Please consider the following warnings as you read the material on this website:

  1. Love of others, not knowledge, is what Jesus is promoting first and foremost. Studying Christianity and Christian history for some other purpose than to become more like Jesus is dangerous and will probably just make you proud.
  2. The writings catalogued on this website represent a glimpse into the history of Christianity in the late first through early fourth centuries. That is potentially a very valuable thing as Christianity is a historical reality. However, little is known about the lives of the writers who wrote these writings. Although it is charitable to presume the writers were all faithful Christians, it is dangerous to uncritically assume they all were. Jesus warned us to judge a tree by its fruit but we can not easily judge the fruit of people whose lives we can not see. At the beginning of John’s Revelation, Jesus sends messages to Christian assemblies in seven cities. Of those seven, five are strongly warned to repent. This example shows that uncritically trusting the majority in any century can be dangerous.

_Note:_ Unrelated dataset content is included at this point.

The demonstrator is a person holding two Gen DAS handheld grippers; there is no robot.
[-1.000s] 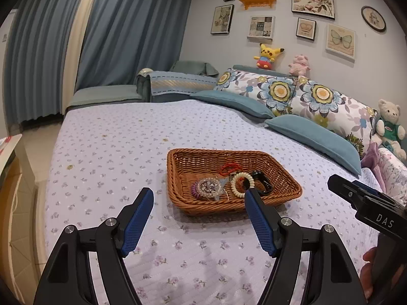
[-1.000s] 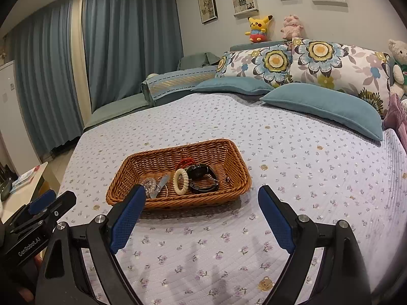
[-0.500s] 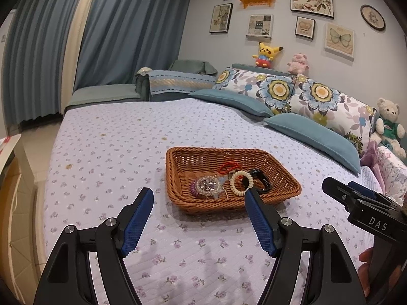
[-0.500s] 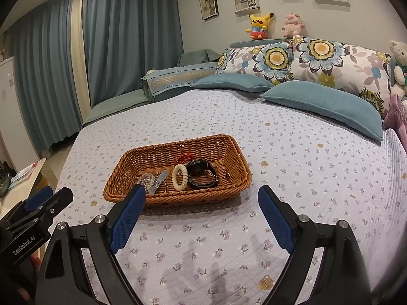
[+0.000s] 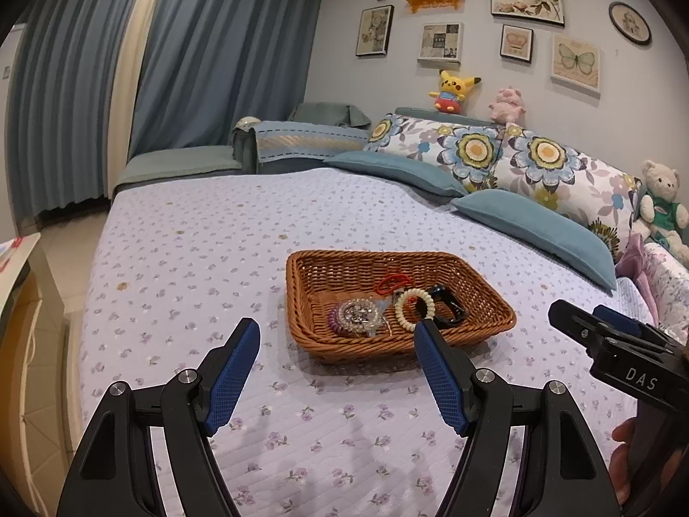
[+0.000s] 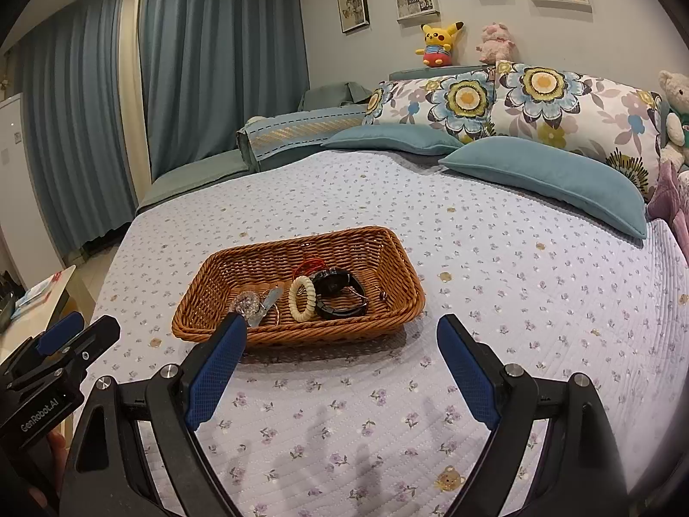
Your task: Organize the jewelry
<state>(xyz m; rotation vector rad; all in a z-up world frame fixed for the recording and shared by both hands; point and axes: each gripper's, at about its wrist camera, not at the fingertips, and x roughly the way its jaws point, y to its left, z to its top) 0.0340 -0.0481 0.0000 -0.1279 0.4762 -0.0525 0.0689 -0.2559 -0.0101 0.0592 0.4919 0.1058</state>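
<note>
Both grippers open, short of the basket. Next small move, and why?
Probably ease the right gripper forward and down toward the cream bead bracelet in the wicker basket: both grippers are open and empty, and the bracelet lies exposed near the basket's near rim.

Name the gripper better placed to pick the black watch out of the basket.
Right, probably. The black watch lies toward the wicker basket's right end, nearer the open right gripper; from the left gripper, the cream bracelet partly blocks it.

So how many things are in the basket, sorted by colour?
In the basket:
Red cord: 1
Cream bead bracelet: 1
Black watch: 1
Sparkly silver brooch: 1
Purple item, mostly hidden: 1
Total: 5
</note>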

  3. The writings catalogued on this website represent a tiny fraction of the Christians who lived in the first few centuries. They are certainly not a representative sample of all of the Christians of their day. At very least they mostly represent the more highly educated. Also, as these writings were mostly preserved by powerful state-church institutions, they probably represent some bias towards what those institutions believed. In areas where these writings contradict the teaching of the state-church institutions who preserved them, this represents strong evidence of what most likely would have been the norm before the creation of these large and powerful institutions. In areas where they agree, it may not be possible to know if that is because of an intentional bias in what was preserved or if the state-church institutions’ beliefs were just preserving what was there earlier.
  4. Unlike the New Testament writings which have many ancient manuscripts to confirm their content and to ensure that they have not been changed over time, the other early Christian writings have very few ancient manuscripts to confirm their content. In some cases the earliest manuscript for a particular early Christian writing may date from the middle ages. Such a lack of evidence means that there is more chance that what we currently have for the early Christian writings could have been changed over time from what was originally written. This makes it all the more important to try to draw conclusions about early Christianity based on consistent ideas and patterns across their writings as a whole, rather than relying on a single writing to give evidence to early Christian belief and practice.
  5. The people who translated and wrote commentary on the early Christian writings in the books catalogued on this site did so with a bias which was usually not to encourage faithful obedience to Jesus above everything else. Their learning and expertise can help us but should be viewed with caution.